▸ **What you will do**
Begin at the line containing "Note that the" in the data below and go on through the line containing "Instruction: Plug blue", repeating each line exactly; include both ends and no other line.

********

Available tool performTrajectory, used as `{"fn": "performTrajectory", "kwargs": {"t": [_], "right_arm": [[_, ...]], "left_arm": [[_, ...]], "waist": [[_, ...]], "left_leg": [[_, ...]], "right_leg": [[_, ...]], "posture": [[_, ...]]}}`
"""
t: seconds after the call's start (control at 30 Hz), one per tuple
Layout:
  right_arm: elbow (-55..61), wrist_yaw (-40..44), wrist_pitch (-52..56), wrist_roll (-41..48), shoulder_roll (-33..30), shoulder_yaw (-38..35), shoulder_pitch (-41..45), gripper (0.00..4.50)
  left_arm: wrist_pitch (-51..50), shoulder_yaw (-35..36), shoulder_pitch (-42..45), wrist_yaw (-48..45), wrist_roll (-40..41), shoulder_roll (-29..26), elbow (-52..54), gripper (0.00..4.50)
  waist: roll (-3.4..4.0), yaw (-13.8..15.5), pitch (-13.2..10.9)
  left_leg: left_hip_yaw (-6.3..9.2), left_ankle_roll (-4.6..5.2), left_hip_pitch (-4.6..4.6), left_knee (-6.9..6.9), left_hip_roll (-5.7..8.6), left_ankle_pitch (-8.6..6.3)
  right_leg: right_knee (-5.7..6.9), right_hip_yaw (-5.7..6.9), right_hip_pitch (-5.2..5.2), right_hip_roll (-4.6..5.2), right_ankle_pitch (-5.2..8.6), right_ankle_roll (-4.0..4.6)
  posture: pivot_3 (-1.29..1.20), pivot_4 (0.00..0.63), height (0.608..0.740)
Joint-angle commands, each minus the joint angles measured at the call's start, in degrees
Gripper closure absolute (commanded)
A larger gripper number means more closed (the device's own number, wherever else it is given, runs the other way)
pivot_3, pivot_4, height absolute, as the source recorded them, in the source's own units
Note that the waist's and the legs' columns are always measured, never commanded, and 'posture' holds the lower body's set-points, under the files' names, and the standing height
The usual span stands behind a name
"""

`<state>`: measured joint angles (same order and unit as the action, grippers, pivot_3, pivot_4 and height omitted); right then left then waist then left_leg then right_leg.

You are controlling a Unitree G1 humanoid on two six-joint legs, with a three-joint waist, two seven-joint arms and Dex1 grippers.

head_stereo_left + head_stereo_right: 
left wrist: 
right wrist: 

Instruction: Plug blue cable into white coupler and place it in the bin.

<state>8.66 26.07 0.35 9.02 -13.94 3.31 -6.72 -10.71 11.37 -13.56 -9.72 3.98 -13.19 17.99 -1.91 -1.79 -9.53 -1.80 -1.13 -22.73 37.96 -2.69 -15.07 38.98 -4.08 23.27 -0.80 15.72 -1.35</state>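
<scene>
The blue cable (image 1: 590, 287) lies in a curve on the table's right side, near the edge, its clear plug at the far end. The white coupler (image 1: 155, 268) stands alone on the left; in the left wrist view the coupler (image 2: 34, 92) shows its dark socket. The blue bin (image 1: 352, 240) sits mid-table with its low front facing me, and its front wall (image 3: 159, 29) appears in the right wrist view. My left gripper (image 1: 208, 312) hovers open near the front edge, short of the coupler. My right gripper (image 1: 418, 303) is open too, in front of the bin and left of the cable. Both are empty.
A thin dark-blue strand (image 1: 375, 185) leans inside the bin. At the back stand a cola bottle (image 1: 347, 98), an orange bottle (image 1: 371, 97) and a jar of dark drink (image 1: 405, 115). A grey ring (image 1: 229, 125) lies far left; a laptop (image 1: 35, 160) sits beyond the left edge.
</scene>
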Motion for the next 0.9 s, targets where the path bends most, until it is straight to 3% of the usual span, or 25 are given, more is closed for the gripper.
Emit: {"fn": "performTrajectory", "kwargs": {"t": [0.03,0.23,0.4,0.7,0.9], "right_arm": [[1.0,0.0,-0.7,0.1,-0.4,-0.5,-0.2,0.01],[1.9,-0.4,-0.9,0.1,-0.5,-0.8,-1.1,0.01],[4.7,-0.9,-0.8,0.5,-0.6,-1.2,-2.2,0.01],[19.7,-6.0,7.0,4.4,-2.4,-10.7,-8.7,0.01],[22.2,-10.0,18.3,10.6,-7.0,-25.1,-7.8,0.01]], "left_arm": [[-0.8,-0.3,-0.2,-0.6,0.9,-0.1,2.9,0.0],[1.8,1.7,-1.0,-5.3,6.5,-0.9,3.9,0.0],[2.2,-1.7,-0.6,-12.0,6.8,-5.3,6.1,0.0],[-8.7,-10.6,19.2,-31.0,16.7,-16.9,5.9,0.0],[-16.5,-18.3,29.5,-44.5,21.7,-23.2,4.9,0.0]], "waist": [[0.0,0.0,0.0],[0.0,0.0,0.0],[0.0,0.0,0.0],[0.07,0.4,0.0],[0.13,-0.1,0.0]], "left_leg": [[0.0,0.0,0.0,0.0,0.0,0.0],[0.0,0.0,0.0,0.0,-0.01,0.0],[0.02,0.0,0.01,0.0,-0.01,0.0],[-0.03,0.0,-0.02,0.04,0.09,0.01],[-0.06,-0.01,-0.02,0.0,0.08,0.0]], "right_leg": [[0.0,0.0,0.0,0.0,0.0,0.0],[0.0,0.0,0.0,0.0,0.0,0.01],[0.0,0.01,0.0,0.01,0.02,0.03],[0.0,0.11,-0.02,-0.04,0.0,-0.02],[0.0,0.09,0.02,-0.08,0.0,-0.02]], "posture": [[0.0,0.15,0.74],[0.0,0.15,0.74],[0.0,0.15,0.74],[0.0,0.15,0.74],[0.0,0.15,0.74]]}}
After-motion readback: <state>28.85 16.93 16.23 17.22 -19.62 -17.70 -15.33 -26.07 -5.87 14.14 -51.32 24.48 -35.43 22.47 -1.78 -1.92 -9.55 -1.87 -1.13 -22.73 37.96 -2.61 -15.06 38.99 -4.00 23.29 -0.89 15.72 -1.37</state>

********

▸ **Answer for this exercise**
Note that the waist's and the legs' columns are always measured, never commanded, and 'posture' holds the lower body's set-points, under the files' names, and the standing height
The usual span stands behind a name
"""

`<state>`: measured joint angles (same order and unit as the action, grippers, pivot_3, pivot_4 and height omitted); right then left then waist then left_leg then right_leg.

You are controlling a Unitree G1 humanoid on two six-joint legs, with a three-joint waist, two seven-joint arms and Dex1 grippers.

head_stereo_left + head_stereo_right: 
left wrist: 
right wrist: 

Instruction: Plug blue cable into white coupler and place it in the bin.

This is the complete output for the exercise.